Ein 2020 entdecktes vermeintlich schwarzes Loch hat sich jetzt als „Vampir“-Zweisternsystem herausgestellt. Das teilte die Europäischen Südsternwarte, kurz Eso, mit. Ein Team unter Leitung von Eso-Astronomen hatte das angebliche schwarze Loch im HR-6819-Sternsystem vor zwei Jahren entdeckt. HR 6819 befindet sich 1.000 Lichtjahre von der Erde entfernt – für galaktische Verhältnisse ist das vergleichsweise nah dran.
Zweifelnde Forscher:innen bilden Team mit Entdecker:innen
Damals wurde die Entdeckung von anderen Forscher:innen, beispielsweise von einem internationalen Team an der Katholieke Universiteit Leuven, kurz KU Leuven, in Belgien, angezweifelt. Sie haben sich mit Eso-Forscher:innen zusammengeschlossen. Gemeinsam haben sie das vermeintlich schwarze Loch schließlich doch nicht als solches identifiziert.
Einig waren sich die Forscher:innen gleich, dass es in dem System zwei Lichtquellen geben muss. Die Frage war jedoch, ob sie sich eng umkreisen oder weit voneinander entfernt sind. Ersteres würde für „stellaren Vampirismus“, bei dem ein Stern einen Großteil der Masse des anderen „frisst“, sprechen, Zweiteres für ein schwarzes Loch.
Zweisternsystem statt Dreisternsystem
Außerdem gingen die Eso-Forscher:innen für die Annahme des schwarzen Lochs von einem Dreisternsystem aus. Bei dem würde ein Stern näher um das vermeintlich schwarze Loch kreisen, während sich der andere Stern in einer weiteren Umlaufbahn befindet. Die Forscher:innen der KU Leuven rechneten mit einem Zweisternsystem. Ihre Annahme wurde schließlich bewiesen.
Das neue Ergebnis: In HR 6819 befindet sich ein Doppelsternsystem – ohne schwarzes Loch. Die Entdeckung ist also ein „Vampir“-Zweisternsystem. Der Begriff „Vampir“ ist dabei Programm: Dabei saugt der „fressende“ Stern die Atmosphäre des zweiten Sterns ab – umgangssprachlich auch „stellarer Vampirismus“ genannt.
„Fressen“ sorgt für Auffälligkeiten im Lichtspektrum
„Während der Spenderstern einen Teil seines Materials verlor, begann der Empfängerstern, sich schneller zu drehen“, erklärt Julia Bodensteiner, eine der Autorinnen der neuen Studie.
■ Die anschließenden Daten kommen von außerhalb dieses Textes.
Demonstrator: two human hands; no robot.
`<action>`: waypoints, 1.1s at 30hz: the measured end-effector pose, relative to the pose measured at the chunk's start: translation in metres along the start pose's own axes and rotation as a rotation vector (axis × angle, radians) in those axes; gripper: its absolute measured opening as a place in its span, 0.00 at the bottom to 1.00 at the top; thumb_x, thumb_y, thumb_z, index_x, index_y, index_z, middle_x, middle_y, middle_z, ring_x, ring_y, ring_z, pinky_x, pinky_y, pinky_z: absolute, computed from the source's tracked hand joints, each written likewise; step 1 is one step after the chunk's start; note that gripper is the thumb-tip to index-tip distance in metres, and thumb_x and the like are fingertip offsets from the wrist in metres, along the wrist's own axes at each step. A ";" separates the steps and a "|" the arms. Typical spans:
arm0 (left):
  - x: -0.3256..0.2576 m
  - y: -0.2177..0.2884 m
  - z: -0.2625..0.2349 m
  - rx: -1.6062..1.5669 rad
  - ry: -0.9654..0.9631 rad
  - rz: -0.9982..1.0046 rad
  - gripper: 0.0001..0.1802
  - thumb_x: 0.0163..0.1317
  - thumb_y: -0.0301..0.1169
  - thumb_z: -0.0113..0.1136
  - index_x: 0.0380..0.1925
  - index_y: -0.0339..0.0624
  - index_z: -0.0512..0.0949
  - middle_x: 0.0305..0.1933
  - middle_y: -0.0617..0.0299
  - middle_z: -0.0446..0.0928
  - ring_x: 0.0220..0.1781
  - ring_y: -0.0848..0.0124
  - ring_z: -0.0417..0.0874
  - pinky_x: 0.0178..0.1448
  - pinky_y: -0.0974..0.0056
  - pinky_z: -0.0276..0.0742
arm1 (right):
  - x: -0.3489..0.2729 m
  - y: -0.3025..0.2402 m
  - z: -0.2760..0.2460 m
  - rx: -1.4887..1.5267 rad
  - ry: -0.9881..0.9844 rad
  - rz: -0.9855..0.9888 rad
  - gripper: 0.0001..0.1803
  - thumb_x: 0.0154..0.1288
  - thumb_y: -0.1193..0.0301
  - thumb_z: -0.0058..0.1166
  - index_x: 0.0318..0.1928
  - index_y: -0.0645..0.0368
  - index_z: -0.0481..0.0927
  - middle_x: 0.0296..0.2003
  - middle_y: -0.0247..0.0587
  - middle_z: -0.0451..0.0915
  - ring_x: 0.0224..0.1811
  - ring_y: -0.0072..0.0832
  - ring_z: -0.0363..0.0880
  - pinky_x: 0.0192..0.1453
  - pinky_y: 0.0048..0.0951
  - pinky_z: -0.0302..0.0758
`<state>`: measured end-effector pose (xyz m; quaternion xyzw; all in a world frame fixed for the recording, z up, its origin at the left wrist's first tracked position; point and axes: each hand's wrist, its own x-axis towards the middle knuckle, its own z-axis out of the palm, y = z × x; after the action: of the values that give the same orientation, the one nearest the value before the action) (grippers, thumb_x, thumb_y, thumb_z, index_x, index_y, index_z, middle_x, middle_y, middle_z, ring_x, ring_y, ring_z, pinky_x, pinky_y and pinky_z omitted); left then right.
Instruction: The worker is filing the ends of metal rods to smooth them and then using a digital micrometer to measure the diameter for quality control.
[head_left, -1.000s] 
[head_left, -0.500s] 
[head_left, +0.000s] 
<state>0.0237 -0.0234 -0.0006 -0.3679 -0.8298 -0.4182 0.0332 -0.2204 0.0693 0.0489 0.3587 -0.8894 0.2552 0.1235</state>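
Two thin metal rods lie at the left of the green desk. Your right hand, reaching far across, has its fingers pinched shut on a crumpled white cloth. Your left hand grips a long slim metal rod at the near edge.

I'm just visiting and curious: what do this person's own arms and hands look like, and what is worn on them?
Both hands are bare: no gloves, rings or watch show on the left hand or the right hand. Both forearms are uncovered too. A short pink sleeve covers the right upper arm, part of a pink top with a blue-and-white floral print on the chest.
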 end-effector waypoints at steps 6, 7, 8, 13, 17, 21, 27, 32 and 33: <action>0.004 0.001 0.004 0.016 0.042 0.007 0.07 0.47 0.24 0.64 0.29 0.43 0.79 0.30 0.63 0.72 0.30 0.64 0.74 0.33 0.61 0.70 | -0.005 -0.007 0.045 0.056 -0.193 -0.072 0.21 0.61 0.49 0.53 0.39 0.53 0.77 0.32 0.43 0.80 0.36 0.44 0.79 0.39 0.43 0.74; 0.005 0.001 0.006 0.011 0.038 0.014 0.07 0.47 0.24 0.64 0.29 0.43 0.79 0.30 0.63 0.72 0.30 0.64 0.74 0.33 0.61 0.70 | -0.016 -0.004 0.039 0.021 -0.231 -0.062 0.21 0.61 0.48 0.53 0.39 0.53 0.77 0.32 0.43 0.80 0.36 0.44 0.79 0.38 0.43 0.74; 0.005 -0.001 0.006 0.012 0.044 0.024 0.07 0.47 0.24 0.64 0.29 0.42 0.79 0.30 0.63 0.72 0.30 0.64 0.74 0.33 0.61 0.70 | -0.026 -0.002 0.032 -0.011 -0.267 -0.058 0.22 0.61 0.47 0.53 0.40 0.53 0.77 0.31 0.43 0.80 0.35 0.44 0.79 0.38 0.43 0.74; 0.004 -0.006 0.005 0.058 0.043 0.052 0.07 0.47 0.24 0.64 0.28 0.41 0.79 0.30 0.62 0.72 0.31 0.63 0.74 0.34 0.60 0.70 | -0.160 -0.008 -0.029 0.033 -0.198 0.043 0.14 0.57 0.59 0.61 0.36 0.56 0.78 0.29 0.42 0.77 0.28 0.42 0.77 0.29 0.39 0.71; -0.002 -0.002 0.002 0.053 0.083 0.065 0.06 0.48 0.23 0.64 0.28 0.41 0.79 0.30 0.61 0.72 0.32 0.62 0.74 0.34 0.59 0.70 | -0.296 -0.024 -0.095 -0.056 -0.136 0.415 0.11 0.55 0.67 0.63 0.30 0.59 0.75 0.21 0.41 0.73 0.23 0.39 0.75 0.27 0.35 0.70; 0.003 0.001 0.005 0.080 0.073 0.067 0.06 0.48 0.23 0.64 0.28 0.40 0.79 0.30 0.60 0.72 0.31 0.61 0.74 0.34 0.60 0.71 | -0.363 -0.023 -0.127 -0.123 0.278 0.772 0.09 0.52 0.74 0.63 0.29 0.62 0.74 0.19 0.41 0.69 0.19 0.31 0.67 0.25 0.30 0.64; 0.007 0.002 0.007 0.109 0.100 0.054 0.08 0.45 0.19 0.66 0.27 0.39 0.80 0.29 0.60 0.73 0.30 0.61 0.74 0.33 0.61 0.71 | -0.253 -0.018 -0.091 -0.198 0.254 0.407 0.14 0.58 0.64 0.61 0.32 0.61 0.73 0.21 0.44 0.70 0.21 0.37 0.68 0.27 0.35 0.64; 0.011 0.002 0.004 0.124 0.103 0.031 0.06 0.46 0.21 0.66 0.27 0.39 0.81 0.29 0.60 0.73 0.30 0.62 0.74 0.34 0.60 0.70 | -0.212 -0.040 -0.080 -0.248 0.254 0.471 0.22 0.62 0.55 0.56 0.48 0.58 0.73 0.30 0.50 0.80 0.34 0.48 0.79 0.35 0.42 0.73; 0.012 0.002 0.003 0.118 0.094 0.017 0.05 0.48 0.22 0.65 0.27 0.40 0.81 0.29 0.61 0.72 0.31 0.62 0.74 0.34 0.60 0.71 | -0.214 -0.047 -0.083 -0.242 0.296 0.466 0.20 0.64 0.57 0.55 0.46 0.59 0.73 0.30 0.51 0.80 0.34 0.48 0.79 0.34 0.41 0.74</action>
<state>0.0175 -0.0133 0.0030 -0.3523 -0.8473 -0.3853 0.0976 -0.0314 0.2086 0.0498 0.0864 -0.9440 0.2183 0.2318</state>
Die ungewöhnlich schnelle Drehung kommt durch das „Fressen“. Das Material, was dabei angesaugt wird, sorgt für Auffälligkeiten im Lichtspektrum.
Als 2020 die Forscher:innen das vermeintlich schwarze Loch entdeckten, muss dieses Phänomen kurz vorher passiert sein. Gedeutet wurden die Auffälligkeiten als Hinweise auf ein schwarzes Loch – die sind nämlich, sofern sie nicht gerade einen Stern verschlingen, schwer zu erkennen und nahezu unsichtbar.
„Vampir“-Zweisternsystem soll weiter beobachtet werden
Zudem ist die Phase des „Stern-Fressens“ extrem kurz und auch schwer zu erkennen. Im Nachhinein konnten die Forscher:innen nun jedoch das Phänomen entdecken – und fanden das „Vampir“-Zweisternsystem. Mit dem wollen sie sich jetzt auch weiter beschäftigen und weiteres Wissen über Doppelsternsysteme sammeln.